Лётчик жаловался на то, что жизнь угрюма и в бухте Провидения нет женщин.
До Еськова и раньше доходили слухи о непорядке на юге. Там женщины боялись солдат и старались не появляться на улице поодиночке.
Время от времени комендантский взвод кого-то расстреливал, но физиология была непобедима.
Еськов слушал это без удивления — если скоро грянет война, то ли ещё будет.
Через какое-то время откуда-то из-под Москвы прилетели бомбардировщики. Они шли по трассе Салехард — Норильск — Хатанга — Тикси — Певек. Лётчиков потом техники вытаскивали из машин на руках — так труден был перелёт.

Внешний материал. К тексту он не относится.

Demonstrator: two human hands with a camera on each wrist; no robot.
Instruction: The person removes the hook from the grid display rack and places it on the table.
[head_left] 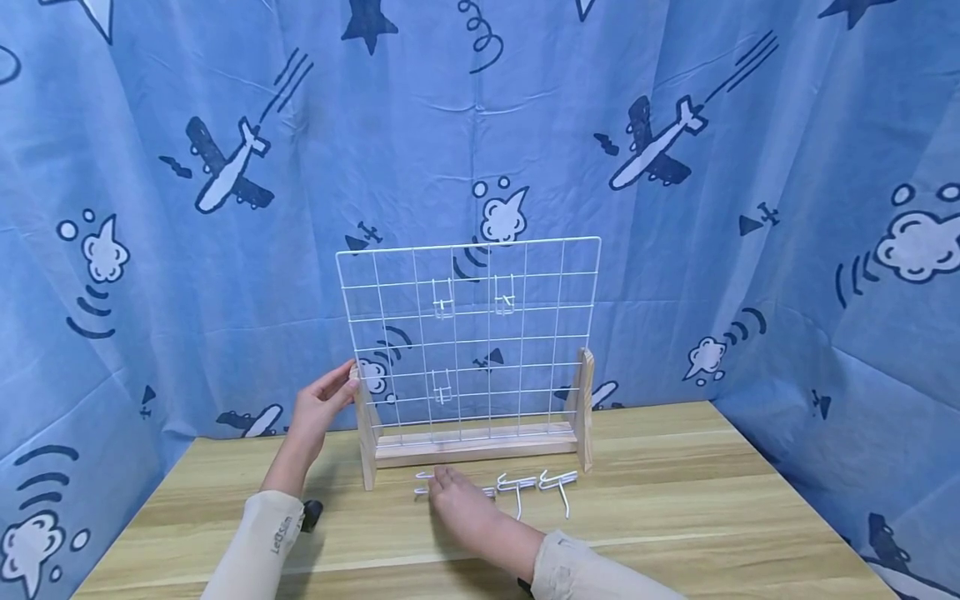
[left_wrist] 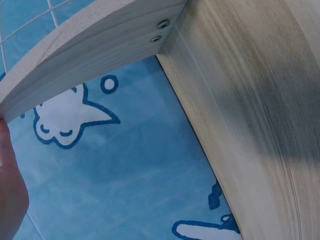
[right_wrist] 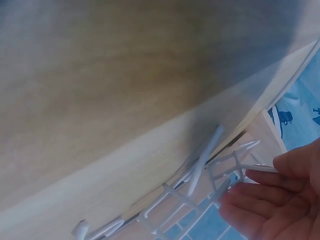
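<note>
A white wire grid (head_left: 471, 342) stands upright in a wooden base with two side posts (head_left: 585, 408). My left hand (head_left: 318, 408) grips the left post near its top; in the left wrist view the hand (left_wrist: 11, 182) touches the curved wooden edge (left_wrist: 75, 45). My right hand (head_left: 468, 510) is down at the white wire hooks in front of the base. In the right wrist view its thumb and finger (right_wrist: 295, 165) pinch a prong of a white hook (right_wrist: 240, 165). Two more hooks (head_left: 517, 483) (head_left: 558, 481) lie just to the right.
Three white hooks (head_left: 443, 308) (head_left: 505, 302) (head_left: 442, 392) hang on the grid, two high and one lower left. The wood-grain table (head_left: 675, 500) extends around the stand. A blue patterned curtain (head_left: 480, 125) encloses the back and sides.
</note>
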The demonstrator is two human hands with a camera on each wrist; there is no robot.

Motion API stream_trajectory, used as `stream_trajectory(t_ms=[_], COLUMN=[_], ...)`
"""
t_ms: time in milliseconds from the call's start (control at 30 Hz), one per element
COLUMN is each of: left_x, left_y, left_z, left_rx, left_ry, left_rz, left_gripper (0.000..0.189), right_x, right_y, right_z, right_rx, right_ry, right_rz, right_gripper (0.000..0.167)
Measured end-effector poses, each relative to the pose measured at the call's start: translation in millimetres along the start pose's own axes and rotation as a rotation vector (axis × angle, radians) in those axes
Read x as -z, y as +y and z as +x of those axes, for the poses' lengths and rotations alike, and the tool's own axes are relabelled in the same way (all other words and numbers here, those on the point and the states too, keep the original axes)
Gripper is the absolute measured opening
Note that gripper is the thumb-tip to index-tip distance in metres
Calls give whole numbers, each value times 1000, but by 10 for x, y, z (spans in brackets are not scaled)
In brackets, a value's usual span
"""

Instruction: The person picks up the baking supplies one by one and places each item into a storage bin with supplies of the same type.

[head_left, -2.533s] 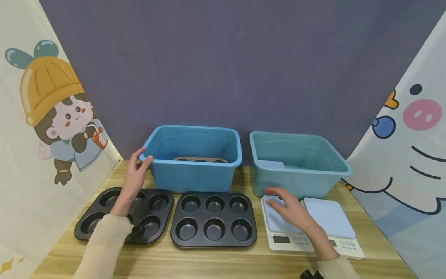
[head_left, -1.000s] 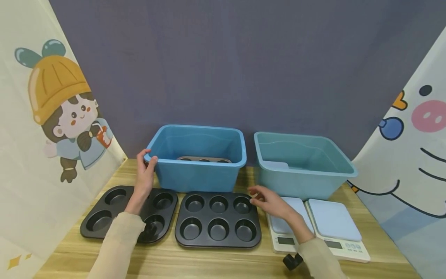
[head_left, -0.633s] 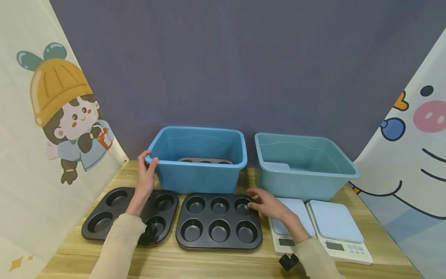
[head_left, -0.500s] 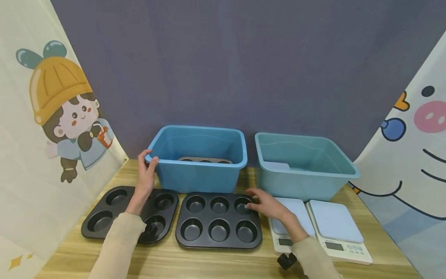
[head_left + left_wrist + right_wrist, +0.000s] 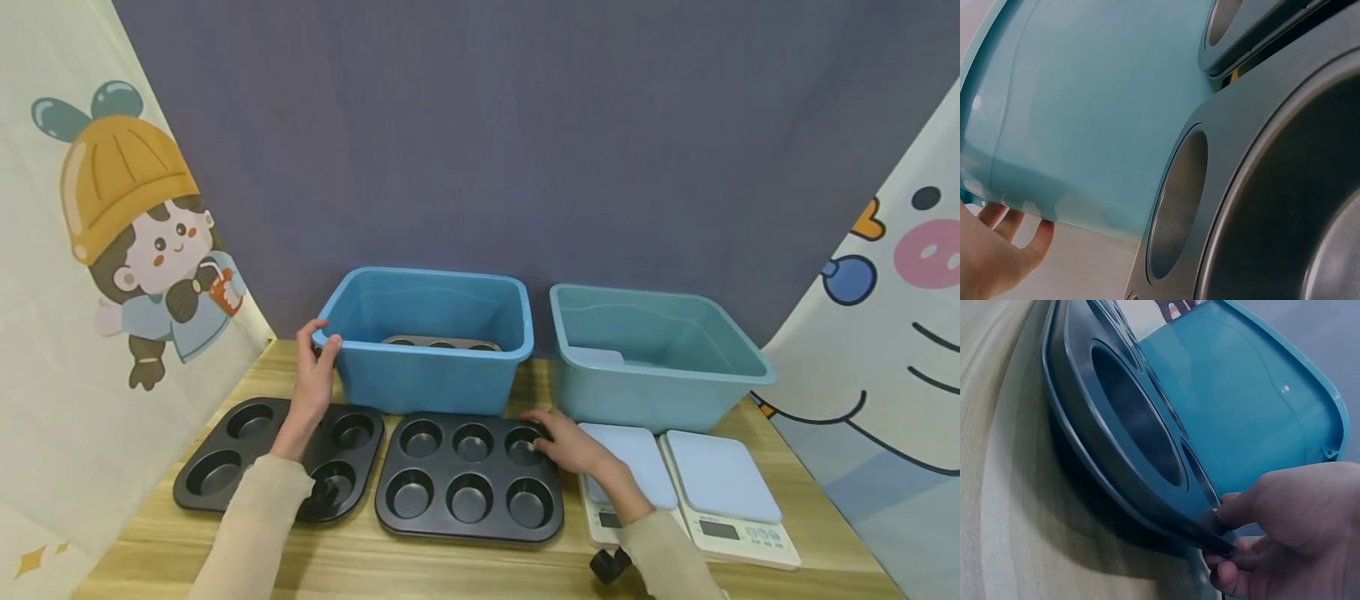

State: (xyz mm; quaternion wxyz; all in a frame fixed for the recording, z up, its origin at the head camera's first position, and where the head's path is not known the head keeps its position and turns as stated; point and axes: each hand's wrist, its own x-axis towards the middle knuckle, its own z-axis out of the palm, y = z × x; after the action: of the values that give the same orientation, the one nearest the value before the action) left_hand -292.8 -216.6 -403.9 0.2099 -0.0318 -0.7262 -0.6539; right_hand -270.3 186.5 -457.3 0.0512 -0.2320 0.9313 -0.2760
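My left hand point(image 5: 313, 379) holds the blue bin point(image 5: 420, 379) at its left front corner, with the thumb on the outside of the rim. In the left wrist view, its bent fingers point(image 5: 1040, 240) touch the bin's edge. My right hand point(image 5: 570, 446) pinches the far right corner of a dark six-cup muffin tin point(image 5: 442, 518) in front of that bin. From the right wrist, the thumb lies on top of the tin's flange and curled fingers sit below; a dark shadow shows under the tin's edge point(image 5: 1079, 447). Another muffin tin point(image 5: 202, 498) lies under my left forearm.
Inside the blue bin shows another muffin tin point(image 5: 420, 341). A teal bin point(image 5: 637, 400) stands to the right, with a pale flat thing point(image 5: 596, 357) in it. Two kitchen scales point(image 5: 637, 467) lie before it. Cloth walls point(image 5: 510, 167) surround the wooden table point(image 5: 360, 567).
My right hand has come left from over the scale to the middle muffin tin and now pinches its corner. The tin has shifted slightly. My left hand stays on the blue bin's rim.
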Motion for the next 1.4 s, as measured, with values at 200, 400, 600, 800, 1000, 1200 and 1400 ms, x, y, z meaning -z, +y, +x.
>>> stream_trajectory(t_ms=[200,400,600,800,1000,1200,1400], left_x=[2,3,-3,-13,-3,2,-2], left_y=[-184,-138,96,182,175,173,178], left_z=[74,57,-45,-103,-99,-97,-106], left_rx=[-39,-42,-28,-21,-20,-13,-8], left_ry=[20,20,-3,-4,-2,-3,-1], left_rz=[32,15,-3,9,1,3,11], left_gripper=[48,47,47,47,47,48,48], right_x=[16,50,65,90,133,169,210], right_y=[-35,-60,-63,-81,-101,-142,-202], right_z=[-31,-65,-77,-96,-122,-159,-199], right_rx=[-32,-29,-7,-7,6,-2,-6], right_ry=[31,71,123,149,174,177,184], right_rz=[22,34,65,145,172,223,265], right_gripper=[43,40,35,36,35,35,34])
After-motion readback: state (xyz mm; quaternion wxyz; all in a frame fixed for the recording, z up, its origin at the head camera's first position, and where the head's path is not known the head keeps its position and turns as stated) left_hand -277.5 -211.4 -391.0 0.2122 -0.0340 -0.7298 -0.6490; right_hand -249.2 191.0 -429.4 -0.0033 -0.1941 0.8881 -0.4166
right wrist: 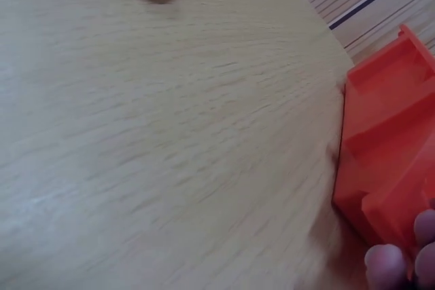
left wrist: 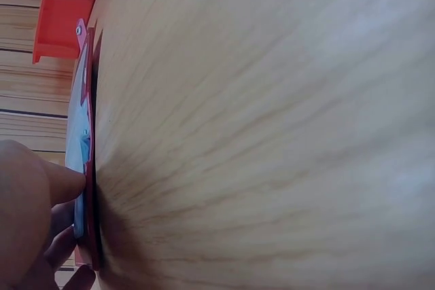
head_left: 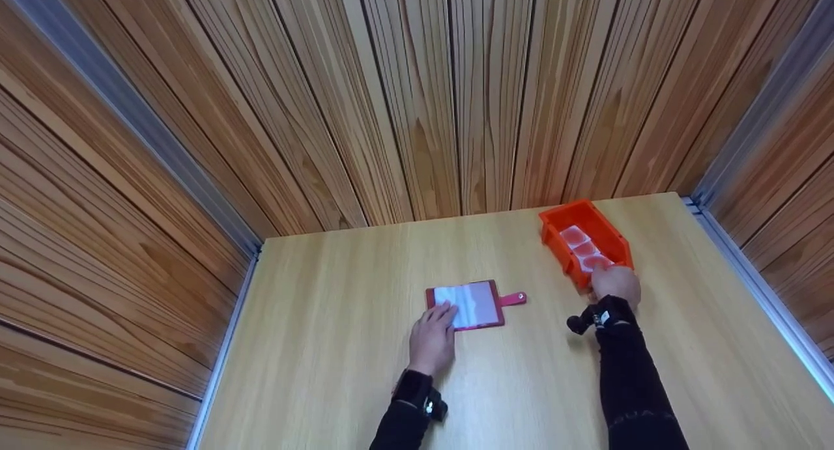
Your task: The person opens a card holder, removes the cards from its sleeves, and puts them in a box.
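Note:
A small red card holder lies spread open on the table, its pale clear sleeves facing up and its snap strap pointing right. My left hand rests on the left part of the sleeves; in the left wrist view its thumb touches the near edge. My right hand is at the near end of an orange bin, fingers reaching over its low front. Inside the bin lie white squares with reddish round centres. The right fingertips show beside the bin's front; whether they pinch anything is hidden.
The wooden table runs back to a wood-plank wall. Metal rails border the table at its sides. The bin stands at the back right, close to the wall, with the card holder left of it and nearer.

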A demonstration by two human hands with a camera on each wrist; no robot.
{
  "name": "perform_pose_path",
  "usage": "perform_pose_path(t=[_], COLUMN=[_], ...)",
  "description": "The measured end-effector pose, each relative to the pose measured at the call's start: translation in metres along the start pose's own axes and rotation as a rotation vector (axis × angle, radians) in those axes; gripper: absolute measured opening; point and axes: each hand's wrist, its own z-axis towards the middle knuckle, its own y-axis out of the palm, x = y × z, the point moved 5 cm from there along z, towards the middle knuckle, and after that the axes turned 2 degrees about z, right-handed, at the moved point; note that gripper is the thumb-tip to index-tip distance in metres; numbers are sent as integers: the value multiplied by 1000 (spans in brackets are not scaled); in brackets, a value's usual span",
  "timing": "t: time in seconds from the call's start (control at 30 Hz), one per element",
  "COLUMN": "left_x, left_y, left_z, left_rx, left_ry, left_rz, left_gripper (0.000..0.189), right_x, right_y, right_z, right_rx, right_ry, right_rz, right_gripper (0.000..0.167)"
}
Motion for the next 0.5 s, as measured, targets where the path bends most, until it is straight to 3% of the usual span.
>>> perform_pose_path(t=[0.2,0.37,0.5], left_x=[1,1,0], left_y=[-1,-1,0], left_z=[0,0,0], left_rx=[-7,9,-16], left_ry=[8,21,3], left_rz=[12,11,-13], left_gripper=[41,40,41], right_x=[-16,-44,-64], right_y=[-25,-33,-23], right_z=[-2,-18,-38], right_rx=[157,202,193], right_ry=[-143,-259,-358], right_rz=[21,30,60], right_gripper=[62,64,65])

Было видно, что они работают по им самим, может, неведомому во всех подробностях большому плану.
Григорьев сначала прятался, увидев эти самолёты. Ему было неприятно думать о том, что кто-то из его прежней, удачливой и орденоносной жизни может его узнать. И не то что давний знакомец задаст какой-нибудь неприятный вопрос, нет, неприятно было даже представить, как он посмотрит на тебя — молча и с сожалением.
Но потом он встретил кого-то из старых знакомых и перестал бояться. Всё вышло куда лучше, на его новое положение никто не обращал внимания.
А лётчики крутились над Арктикой, искали площадки, вели съемку и попутно закрыли несколько мифических островов.
Однажды по весне лётчики провели учения, бомбили какие-то муляжи, да так сноровисто, что условный противник не успел даже поднять перехватчики в воздух.
После всё надолго затихло.
Зато вскоре на аэродроме сел транспортный самолёт с истребителем сопровождения.
И вот с этого момента жизнь Григорьева пошла по-другому. Никаких предчувствий у Григорьева не было, хотя он обратил внимание и на сытых солдат, что разгружали какие-то ящики, и на странную парочку начальников — грузного майора и старика в полушубке без погон, но явно бывшего в чинах.